Company officials have said they are on schedule for construction to be completed by the end of this year, even though they still lack approval by Virginia state regulators of a sediment and erosion control plan. That plan would have to be in place before the next stage of work – removing the downed trees and grading the land – could begin.
In a news release and on the Facebook page of Appalachians Against Pipelines, which is not directly involved in the tree-sit operation, the pipeline resisters outlined the reasons for their opposition. “The proposed pipeline would destroy water, mountains, forests and family farms throughout Virginia and West Virginia,” the news release stated.
Critics have said that clearing land and digging ditches for the 42-inch diameter pipeline would dislodge sediment along steep mountain slopes that would then be washed by rainfall into nearby streams, contaminating pristine waters that feed private wells and public water supplies. The karst limestone terrain on Peters Mountain generates fresh drinking water and is particularly susceptible to landslides and sinkholes, the news release said. Opponents also say the pipeline would leave strips of bare land across the landscape that would be visible for miles along the Appalachian Trail.

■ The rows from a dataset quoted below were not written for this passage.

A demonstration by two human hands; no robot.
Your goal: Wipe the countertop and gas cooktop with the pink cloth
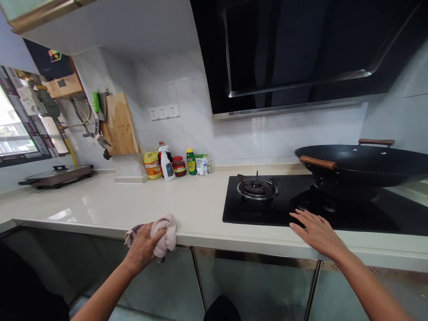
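Note:
My left hand (142,247) is closed round a bunched pink cloth (166,232) at the front edge of the white countertop (197,205). A darker, purplish part of the bundle pokes out on the hand's left side. Over the front of the black gas stove (267,216), my right hand (316,229) lies with its fingers stretched out and nothing in it. Its fingertips are close to the stove's knobs (329,207). Behind it, a big black wok (364,165) with wooden handles sits on the right burner. The left burner (257,188) is bare.
Along the wall stand a white spray bottle (166,165), a yellow jug (153,166), a red-lidded jar (179,166) and a green bottle (191,162). A cutting board (120,125) hangs at the left, above a lidded electric pan (60,174). The range hood (294,53) slopes overhead.

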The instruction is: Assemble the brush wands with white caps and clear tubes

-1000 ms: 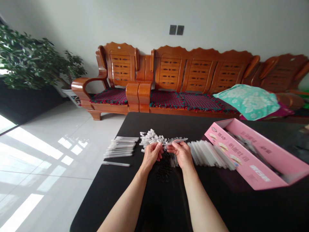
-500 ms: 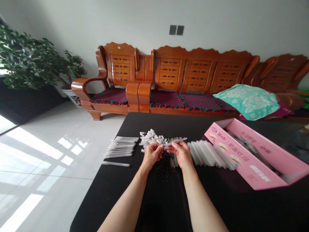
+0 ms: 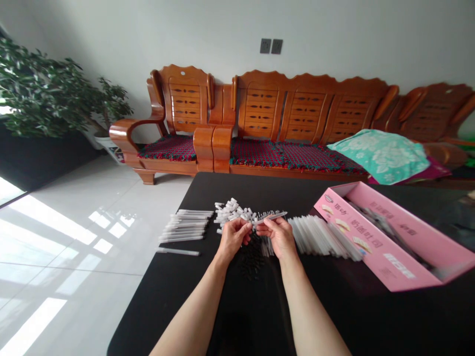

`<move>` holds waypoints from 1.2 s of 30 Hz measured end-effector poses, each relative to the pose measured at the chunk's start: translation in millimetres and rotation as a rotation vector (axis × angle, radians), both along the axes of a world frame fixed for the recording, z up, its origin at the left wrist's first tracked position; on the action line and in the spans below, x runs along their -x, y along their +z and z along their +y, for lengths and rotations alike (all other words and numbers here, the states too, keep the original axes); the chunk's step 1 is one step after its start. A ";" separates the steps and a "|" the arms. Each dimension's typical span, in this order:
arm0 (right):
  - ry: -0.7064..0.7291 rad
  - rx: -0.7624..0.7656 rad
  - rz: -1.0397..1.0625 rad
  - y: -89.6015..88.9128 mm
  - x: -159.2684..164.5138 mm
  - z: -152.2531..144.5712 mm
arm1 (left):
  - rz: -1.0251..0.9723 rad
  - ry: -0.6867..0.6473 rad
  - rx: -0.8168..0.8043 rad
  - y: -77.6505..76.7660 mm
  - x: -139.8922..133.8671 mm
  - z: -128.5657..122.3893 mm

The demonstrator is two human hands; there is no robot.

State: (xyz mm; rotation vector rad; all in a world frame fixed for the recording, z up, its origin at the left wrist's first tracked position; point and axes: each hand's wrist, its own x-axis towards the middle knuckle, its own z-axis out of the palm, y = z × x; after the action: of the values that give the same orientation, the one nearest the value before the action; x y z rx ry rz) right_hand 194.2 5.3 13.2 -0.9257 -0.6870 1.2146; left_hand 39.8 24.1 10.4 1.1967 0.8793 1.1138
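My right hand [image 3: 280,236] is closed on a slim, translucent pen [image 3: 275,215], which slants up to the right from its fingertips. My left hand [image 3: 234,236] pinches right by the pen's left end; whatever lies between its fingertips is too small to make out. Behind the hands is a heap of white pen caps [image 3: 232,210]. Small black pieces [image 3: 252,259] lie below and between the hands. Thin refills with shiny tips [image 3: 265,214] are partly hidden by my right hand. To its right, clear pen barrels [image 3: 321,236] lie in a row.
Capped white pens [image 3: 187,225] lie stacked at the left, with a single pen [image 3: 178,251] nearer the table's edge. A pink open box [image 3: 374,237] with contents stands on the right of the black table [image 3: 178,306]. Beyond is a wooden sofa [image 3: 260,109].
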 end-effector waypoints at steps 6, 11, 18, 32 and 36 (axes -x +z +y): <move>-0.012 0.014 0.027 2.3 -0.1 0.0 | 0.169 0.069 -0.138 7.1 0.7 -5.2; -0.022 0.048 0.034 1.7 -1.3 0.3 | 0.396 0.153 -0.391 8.9 3.2 -8.2; -0.036 0.071 0.027 -0.9 -3.8 1.8 | 0.455 0.165 -0.504 9.5 -1.2 -11.4; -0.086 -0.047 -0.009 -2.4 -11.0 1.8 | 0.679 0.305 -0.351 19.9 66.8 19.5; -0.084 -0.044 -0.020 -1.9 -9.3 1.8 | 0.830 0.266 -0.450 11.2 31.5 8.4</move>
State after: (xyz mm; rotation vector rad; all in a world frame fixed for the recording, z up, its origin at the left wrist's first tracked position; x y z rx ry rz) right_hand 203.6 7.1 11.2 -0.9219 -0.6813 1.1132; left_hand 8.3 32.5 21.7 2.0293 1.4928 1.0503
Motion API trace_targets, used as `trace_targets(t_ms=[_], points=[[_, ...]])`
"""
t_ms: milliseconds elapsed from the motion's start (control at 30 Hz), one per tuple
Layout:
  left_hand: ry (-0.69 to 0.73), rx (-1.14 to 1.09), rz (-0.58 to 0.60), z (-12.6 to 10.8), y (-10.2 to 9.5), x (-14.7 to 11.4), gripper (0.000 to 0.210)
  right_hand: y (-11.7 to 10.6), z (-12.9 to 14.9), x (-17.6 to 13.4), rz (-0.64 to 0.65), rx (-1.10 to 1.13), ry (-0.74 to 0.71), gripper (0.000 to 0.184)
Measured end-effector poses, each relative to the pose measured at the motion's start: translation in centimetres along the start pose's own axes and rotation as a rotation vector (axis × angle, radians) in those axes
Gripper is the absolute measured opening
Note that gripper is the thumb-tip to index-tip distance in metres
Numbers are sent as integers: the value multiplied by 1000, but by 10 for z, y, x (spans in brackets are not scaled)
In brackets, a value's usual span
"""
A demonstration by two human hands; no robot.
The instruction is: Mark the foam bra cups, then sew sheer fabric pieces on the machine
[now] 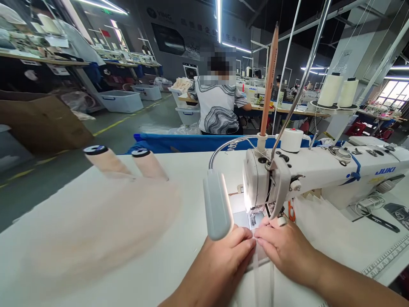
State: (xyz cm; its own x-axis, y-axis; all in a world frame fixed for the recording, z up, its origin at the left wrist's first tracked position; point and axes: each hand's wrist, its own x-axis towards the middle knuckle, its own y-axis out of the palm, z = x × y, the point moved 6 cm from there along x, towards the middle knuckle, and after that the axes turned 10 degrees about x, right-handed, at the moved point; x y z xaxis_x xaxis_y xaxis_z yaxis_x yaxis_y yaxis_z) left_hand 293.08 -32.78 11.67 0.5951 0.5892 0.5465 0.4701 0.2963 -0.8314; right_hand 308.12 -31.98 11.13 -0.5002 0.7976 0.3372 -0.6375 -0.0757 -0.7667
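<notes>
Just in front of the presser foot (253, 219) of a white sewing machine (322, 164), my two hands meet at the fingertips. My left hand (232, 247) pinches a strip of thin, sheer white fabric (259, 281), which trails down toward me. From the other side my right hand (281, 241) is closed on the same fabric, its fingers beside the needle area. The exact grip between the fingertips is partly hidden. A grey lamp (217, 207) on a bent metal neck hangs just above my left hand and lights the needle plate.
Two thread cones (148, 164) stand on sheer pale fabric (105, 230) at the left of the white table. Orange-handled snips (291, 210) lie behind my right hand. A ruler (386, 256) lies at the right. Ahead, a person (219, 102) sits facing away.
</notes>
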Motion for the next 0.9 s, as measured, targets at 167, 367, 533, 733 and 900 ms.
trace_targets(t_ms=[167,367,533,733,900], points=[[-15,57,49,3,-1,-1,31,0,-3,1,-36,-100,1,25],[-2,117,38,3,3,-3,31,-3,-2,1,-124,-166,-35,25],[-2,151,27,4,4,-4,36,-5,-2,4,-121,-175,-37,24],[8,150,28,3,5,-6,36,-2,-2,4,-90,-242,-21,21],[-25,55,65,6,2,-11,33,-10,3,1,-14,-236,-21,16]])
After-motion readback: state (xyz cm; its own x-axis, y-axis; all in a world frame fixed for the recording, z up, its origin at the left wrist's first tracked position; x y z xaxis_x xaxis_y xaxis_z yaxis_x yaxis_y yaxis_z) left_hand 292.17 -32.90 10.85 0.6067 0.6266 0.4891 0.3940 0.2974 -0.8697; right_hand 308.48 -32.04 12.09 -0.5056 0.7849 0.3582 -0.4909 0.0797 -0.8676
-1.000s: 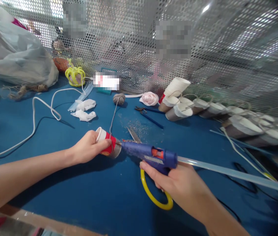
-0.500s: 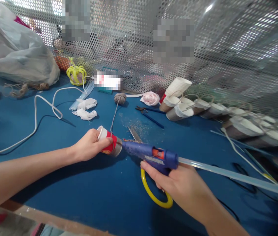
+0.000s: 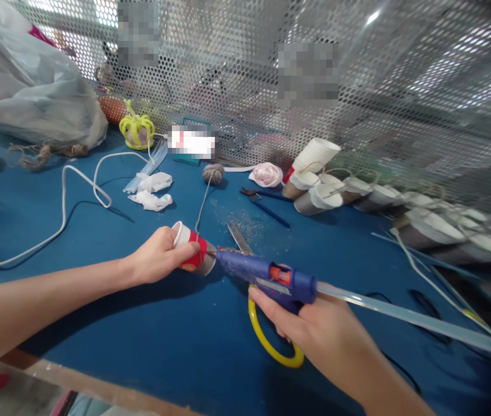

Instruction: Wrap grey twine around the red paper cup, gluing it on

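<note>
My left hand (image 3: 157, 258) is wrapped round a red and white paper cup (image 3: 191, 236), tilted on its side with its mouth to the upper left. Grey yarn (image 3: 202, 208) runs from a small ball (image 3: 213, 173) to the cup, and the base end of the cup is wound in grey. In my right hand (image 3: 310, 323) is a blue glue gun (image 3: 254, 270), its nozzle touching or very near the cup's wound end. A long clear glue stick (image 3: 401, 312) sticks out of its back. Beneath the gun lie scissors with a yellow handle (image 3: 262, 341), partly hidden.
Blue-handled pliers (image 3: 269, 208) and a pink ribbon roll (image 3: 266, 174) lie beyond the hands. Several wrapped cups (image 3: 318, 199) stand along the right. A white cable (image 3: 63, 202), crumpled white scraps (image 3: 152, 200) and a plastic bag (image 3: 41, 86) are at left. Perforated metal panel (image 3: 236, 63) closes the back.
Almost nothing differs. The view has shifted very slightly, while both hands keep their hold and the nozzle stays at the cup.
</note>
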`<state>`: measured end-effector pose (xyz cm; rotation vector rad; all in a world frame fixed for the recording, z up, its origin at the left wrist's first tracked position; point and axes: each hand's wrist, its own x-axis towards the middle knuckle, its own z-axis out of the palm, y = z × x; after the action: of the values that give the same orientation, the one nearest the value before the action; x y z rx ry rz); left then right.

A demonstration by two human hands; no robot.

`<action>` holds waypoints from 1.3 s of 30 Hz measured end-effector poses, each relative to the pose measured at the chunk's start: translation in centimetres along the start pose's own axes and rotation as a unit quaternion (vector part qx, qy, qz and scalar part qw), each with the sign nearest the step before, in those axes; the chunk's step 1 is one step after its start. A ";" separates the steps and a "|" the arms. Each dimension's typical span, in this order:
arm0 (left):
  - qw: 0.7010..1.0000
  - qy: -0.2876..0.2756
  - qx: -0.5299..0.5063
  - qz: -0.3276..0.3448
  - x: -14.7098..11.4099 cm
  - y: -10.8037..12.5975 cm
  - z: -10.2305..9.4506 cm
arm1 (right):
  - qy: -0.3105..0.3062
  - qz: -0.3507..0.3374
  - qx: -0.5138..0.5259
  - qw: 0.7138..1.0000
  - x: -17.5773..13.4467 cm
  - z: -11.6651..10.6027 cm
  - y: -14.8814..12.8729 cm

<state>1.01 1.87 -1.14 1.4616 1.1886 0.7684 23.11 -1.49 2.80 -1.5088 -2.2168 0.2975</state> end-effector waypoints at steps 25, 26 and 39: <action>1.000 -0.007 0.001 0.012 0.1 0.0 0.0 | 0.059 -0.049 -0.065 0.995 -0.6 0.8 0.0; 1.000 -0.004 0.004 0.015 0.1 0.0 0.0 | 0.058 -0.050 -0.068 0.995 -0.6 0.8 -0.1; 1.000 -0.003 0.010 0.014 0.0 0.0 0.0 | 0.024 -0.092 -0.080 0.992 -0.4 -0.5 -0.3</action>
<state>1.00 1.83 -1.09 1.4982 1.1765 0.7717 23.17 -1.97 3.28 -1.3595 -2.3690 0.0265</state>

Supporters say the $3.7 billion project will generate jobs and economic development in Southwest Virginia while meeting a growing demand for natural gas. In a key approval for the pipeline last October, FERC determined there was a public need for the project and that it could be built in a way to minimize environmental harm.
The Forest Service has already granted a right of way for the pipeline to pass through about 3.5 miles of the Jefferson National Forest in Giles, Monroe and Montgomery counties. Plans call for a tunnel to be bored under the Appalachian Trail, along the ridgeline of Peters Mountain, through which the pipeline would pass.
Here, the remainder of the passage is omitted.